Iowa HS Teacher Under Fire for 'Pretend You Are a Black Slave' Assignment

An Iowa City teacher has been placed on administrative leave after assigning students a writing task that reads, "Pretend you are a Black slave."

Ninth grade students in the Iowa City Community School District's Online Learning Program were assigned this writing task on Monday as part of their coursework. The assignment included the following directions: "Pretend you are a Black slave and you just found out that President Lincoln just freed you with the 13th amendment... Think about what would happen today if just the state of Iowa, Illinois, Wisconsin and Minnesota would free 1 million slaves! Would there be jobs? Where would you go? etc."

"Think very, very carefully about what your life would be like as a slave in 1865," the directions read. "You can't read or write and you have never been off the plantation you work on. What would you do when you hear the news you are free? What factors would play into the decision you make?"

An assignment, given to 9th-grade students by an Iowa City teacher on September 14, instructs them to "pretend [they] are a Black slave." Dibny Gamez, used with permission

Dibny Gamez, the parent of a student at Liberty High School participating in the district's Online Learning Program, told Newsweek that she was completely taken aback when she saw the assignment.

"My daughter came running in the room in tears and said, 'Mommy, I don't want to do this, I can't do this assignment,'" Gamez said. "I snatched up the laptop and the first thing I see is, 'Pretend to be a Black slave.' I thought it was ridiculous."

She added: "Can you really tell a white kid to pretend to be a slave? Did they go through the racism that is brought on to you by the color of your skin? You can't!"

Gamez said that previous incidents with the teacher, including the way that she spoke about Black History during class, was already an issue for her and her daughter. According to Gamez, her daughter said that the other kids in the class would laugh when the teacher explained Black History or the assignment about Black slaves. Before the assignment was released, Gamez said that she instructed her daughter to email the teacher to discuss her concerns about the way she was approaching Black History topics. Gamez said that she never received a response.

Once the controversial assignment was sent out to students, she told her daughter to email the teacher again, this time to notify her that she will not be completing the work.

"If you don't feel comfortable, you don't have to do it," she recalls telling her 14-year-old.

Her daughter, who is of Honduran and African descent, was just one of three Black students in the class. According to Gamez, it wasn't until the other two parents got involved that the teacher chose to delete the assignment. She said that she sought out to speak with the teacher multiple times, but neither a response nor an apology came.

"If she would have been woman enough to say, 'I made a mistake. I'm sorry if your child took it like that, if you took it like that, I apologize. I'm gonna try to do better.' That could have ended right there," said Gamez.

After multiple attempts to communicate with the teacher and a brief phone conversation with the principal of Liberty High School, Gamez took to social media.
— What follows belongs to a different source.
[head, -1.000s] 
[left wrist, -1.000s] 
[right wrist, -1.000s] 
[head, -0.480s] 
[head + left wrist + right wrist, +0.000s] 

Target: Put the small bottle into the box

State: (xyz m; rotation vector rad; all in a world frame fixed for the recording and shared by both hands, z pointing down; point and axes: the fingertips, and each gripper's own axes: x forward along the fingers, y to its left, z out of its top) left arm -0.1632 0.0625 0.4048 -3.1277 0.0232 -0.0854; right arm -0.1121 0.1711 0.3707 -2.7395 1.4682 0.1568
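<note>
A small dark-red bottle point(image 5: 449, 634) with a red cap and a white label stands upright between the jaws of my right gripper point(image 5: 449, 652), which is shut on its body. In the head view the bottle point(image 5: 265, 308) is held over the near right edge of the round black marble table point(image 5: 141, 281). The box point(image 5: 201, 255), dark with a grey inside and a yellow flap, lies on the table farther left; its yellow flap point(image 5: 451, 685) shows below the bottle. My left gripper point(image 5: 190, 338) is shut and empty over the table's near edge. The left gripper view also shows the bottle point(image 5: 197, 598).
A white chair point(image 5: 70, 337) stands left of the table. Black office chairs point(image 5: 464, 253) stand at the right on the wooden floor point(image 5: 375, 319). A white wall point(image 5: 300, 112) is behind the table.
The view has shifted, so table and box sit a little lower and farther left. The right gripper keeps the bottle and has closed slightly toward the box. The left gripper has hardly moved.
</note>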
"She [my daughter] didn't want me posting on Facebook because she's like, 'Mom, now this teacher is really going to give me an F,'" she said. "And some teachers do that. Because they think that nobody's gonna speak. They think that somebody's just gonna keep quiet and they're gonna laugh about it."

A sign reading "Racism is the biggest pandemic" is seen at the All Black Lives Matter Solidarity March on June 14, 2020 in Los Angeles, California. A woman in Los Angeles called the police on a group of three black joggers on Sunday, while shouting racist insults at them. Getty/Sarah Morris

At the core of the incident, Gamez said she felt that her kids were experiencing the same racist and prejudiced system that she, her friends, and her daughter's father went through and still go through every day. The assignment, she stressed, only highlighted the injustice, the discomfort, that she and her kids have gone through as People of Color.

"As a mom, you try to protect them so your child's not going to go through any of that. You want to protect them from the world, but sometimes you just can't," she said. "And we're so busy and wrapped up in our grown-up life, that we let little things like that slide. It shouldn't be like that."

Justin Colbert, the principal at Liberty High School, told Newsweek in an email that the teacher "was not a Liberty High teacher, nor was it a Liberty High class where this assignment was assigned." He explained that the Online Learning Program is "a stand-alone online school" within the district.

The assignment has been removed and the teacher is currently placed on administrative leave.

"The District believes this assignment was inappropriate. The District does not support and will not tolerate this type of instruction," said Kristin Pederson, a spokesperson for Iowa City Community School District. "The situation is being reviewed using the District's internal HR processes. As this is now an internal personnel matter, the District has no additional information to share at this point."

Newsweek reached out to the teacher for comment but did not receive a response.